Thursday, August 13, 2009

No Love Lost...Just Lesson Learned

I uploaded my third video onto YouTube today but I got some other thoughts that are weighing heavy on my mind.

Have you ever had so many thoughts scrambling around in your head that you just couldn't even get it all together to make reasonable explanations? That's how I feel right now. There are TONS of things on my mind and I hope that you can just bare with me as I spill them all out. Let me first start off by telling you the kind of person that I am. When I love, I love HARD. Yuh...so cliche cuz it seems like everybody says that. Well let me say this, when I support people, I support them in EVERYTHING that they do because everyone needs that extra push.
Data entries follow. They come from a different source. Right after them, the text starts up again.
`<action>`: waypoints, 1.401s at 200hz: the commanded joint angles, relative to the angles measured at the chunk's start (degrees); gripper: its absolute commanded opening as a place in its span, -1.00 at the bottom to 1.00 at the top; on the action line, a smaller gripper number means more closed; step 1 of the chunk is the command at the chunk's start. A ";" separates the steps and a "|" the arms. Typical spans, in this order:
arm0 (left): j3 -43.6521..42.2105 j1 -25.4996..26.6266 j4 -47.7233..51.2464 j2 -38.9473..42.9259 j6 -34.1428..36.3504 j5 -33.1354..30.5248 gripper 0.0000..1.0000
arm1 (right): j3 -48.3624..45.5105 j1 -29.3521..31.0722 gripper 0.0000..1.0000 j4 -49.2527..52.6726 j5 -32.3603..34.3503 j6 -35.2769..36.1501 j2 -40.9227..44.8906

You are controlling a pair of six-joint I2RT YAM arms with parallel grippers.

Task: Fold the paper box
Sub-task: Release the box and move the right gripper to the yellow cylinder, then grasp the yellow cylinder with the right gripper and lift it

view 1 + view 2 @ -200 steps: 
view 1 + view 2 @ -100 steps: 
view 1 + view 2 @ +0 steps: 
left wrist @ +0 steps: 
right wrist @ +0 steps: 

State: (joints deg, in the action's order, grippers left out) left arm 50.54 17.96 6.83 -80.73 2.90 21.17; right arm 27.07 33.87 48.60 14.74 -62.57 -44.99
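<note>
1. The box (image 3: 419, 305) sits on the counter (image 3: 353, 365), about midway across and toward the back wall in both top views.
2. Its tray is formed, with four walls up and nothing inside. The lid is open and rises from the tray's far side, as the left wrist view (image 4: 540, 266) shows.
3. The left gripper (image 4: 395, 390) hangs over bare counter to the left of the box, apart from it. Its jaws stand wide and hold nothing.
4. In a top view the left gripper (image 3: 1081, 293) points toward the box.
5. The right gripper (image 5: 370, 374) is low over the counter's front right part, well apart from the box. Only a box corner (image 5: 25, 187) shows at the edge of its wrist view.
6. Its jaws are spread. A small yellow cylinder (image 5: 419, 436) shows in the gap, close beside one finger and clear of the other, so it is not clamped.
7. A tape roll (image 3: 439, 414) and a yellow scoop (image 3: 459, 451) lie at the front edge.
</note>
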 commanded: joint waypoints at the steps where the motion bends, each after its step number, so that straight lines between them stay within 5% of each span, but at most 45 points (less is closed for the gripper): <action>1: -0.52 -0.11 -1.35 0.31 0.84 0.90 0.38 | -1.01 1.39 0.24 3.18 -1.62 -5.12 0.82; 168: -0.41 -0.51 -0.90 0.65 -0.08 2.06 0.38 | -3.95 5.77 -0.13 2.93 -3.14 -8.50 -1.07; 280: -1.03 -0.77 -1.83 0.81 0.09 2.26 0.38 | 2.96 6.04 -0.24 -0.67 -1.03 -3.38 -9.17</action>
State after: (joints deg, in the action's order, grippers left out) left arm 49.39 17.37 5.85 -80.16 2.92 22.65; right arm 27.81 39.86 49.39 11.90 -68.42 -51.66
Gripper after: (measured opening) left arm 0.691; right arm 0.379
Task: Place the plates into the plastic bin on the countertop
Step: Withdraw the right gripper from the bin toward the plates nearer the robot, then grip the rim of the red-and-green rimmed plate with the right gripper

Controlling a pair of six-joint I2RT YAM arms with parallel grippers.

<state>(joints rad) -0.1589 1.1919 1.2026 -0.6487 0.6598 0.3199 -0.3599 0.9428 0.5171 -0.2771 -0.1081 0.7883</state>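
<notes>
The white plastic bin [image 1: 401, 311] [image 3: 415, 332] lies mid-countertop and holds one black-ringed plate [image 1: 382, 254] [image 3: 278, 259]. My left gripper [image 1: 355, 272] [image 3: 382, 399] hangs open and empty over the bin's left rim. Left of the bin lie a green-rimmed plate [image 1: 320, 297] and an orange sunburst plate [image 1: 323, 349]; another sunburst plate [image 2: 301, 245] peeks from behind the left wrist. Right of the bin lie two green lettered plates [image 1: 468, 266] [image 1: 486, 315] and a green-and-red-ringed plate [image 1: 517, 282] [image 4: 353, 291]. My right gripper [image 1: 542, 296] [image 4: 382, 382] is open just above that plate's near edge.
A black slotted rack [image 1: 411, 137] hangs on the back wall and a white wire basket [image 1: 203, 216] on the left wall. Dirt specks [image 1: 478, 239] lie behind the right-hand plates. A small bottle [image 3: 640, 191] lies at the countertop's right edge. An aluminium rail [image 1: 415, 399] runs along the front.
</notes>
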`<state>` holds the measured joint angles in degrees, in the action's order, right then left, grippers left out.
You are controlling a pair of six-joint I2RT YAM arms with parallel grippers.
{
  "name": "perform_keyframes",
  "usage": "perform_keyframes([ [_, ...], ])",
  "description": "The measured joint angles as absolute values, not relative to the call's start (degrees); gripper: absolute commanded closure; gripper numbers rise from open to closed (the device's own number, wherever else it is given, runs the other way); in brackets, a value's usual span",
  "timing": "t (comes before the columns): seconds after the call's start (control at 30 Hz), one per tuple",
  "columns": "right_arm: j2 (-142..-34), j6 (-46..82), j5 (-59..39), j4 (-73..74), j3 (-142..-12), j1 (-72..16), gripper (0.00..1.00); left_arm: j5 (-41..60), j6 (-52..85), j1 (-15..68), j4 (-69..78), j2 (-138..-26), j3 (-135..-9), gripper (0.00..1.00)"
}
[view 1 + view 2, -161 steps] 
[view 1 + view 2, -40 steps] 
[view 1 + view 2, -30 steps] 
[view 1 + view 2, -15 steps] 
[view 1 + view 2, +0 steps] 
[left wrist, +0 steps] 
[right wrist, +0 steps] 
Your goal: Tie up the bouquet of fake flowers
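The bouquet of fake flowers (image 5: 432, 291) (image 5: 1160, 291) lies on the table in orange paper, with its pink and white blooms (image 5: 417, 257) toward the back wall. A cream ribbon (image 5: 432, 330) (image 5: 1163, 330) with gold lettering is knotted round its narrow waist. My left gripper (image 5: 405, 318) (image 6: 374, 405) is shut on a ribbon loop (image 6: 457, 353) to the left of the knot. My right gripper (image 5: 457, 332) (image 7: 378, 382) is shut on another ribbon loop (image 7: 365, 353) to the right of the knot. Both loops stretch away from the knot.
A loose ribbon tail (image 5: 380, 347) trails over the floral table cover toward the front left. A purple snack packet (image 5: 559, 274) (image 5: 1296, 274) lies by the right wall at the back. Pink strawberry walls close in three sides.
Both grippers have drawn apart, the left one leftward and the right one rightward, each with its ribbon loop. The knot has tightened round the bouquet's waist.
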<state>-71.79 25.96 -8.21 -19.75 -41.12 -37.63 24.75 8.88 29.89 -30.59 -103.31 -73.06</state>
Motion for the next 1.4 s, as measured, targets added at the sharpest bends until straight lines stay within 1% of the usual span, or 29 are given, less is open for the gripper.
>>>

I had a friend that is a back-up dancer for Lil Wayne. She came to NC and got me tickets to come and see her. I personally, don't like Lil Wayne and am not very fond of rap music because I can't understand what they're saying half of the time! I know I sound like somebody's grandma, but it's the truth. I went to support her because she told me that nobody really supported her when she made this decision to take job and pursue her career in dancing...which is her first love. I've known her for 6yrs and we never really talked that much. We went to the same church and everything, but when our paths crossed, then we'd speak. I told her that I'd come to support her and I even recorded her dancing and everything. To make a long story short, she was coming to NC cuz Lil Wayne is doing his summer tour and I asked her if was going to get to see her. I didn't ask for tickets because, need I reiterate, I don't care for Lil Wayne. She kept ignoring my texts and phone calls and needless to say, she said that she'll "see me around" because she thought I was using her.

She said I didn't make an attempt to come and see her when I went home to visit family in Dallas but what she wasn't aware of is that I didn't have any transportation and I DID try and get in touch with her while I was home. I just told her that I wished her the best in her career and I still loved her and supported her. It hurt me though, to know that I had been there for someone when nobody else was, and I get accused of using someone...seriously?That's the LAST thing I would want to do and I thought she knew that. But oh well, no love lost, just a lesson learned. It's almost 1am and I've got to work a 12hr shift. Trust me, there's more on my mind but it'll have to wait until another time...GNITE!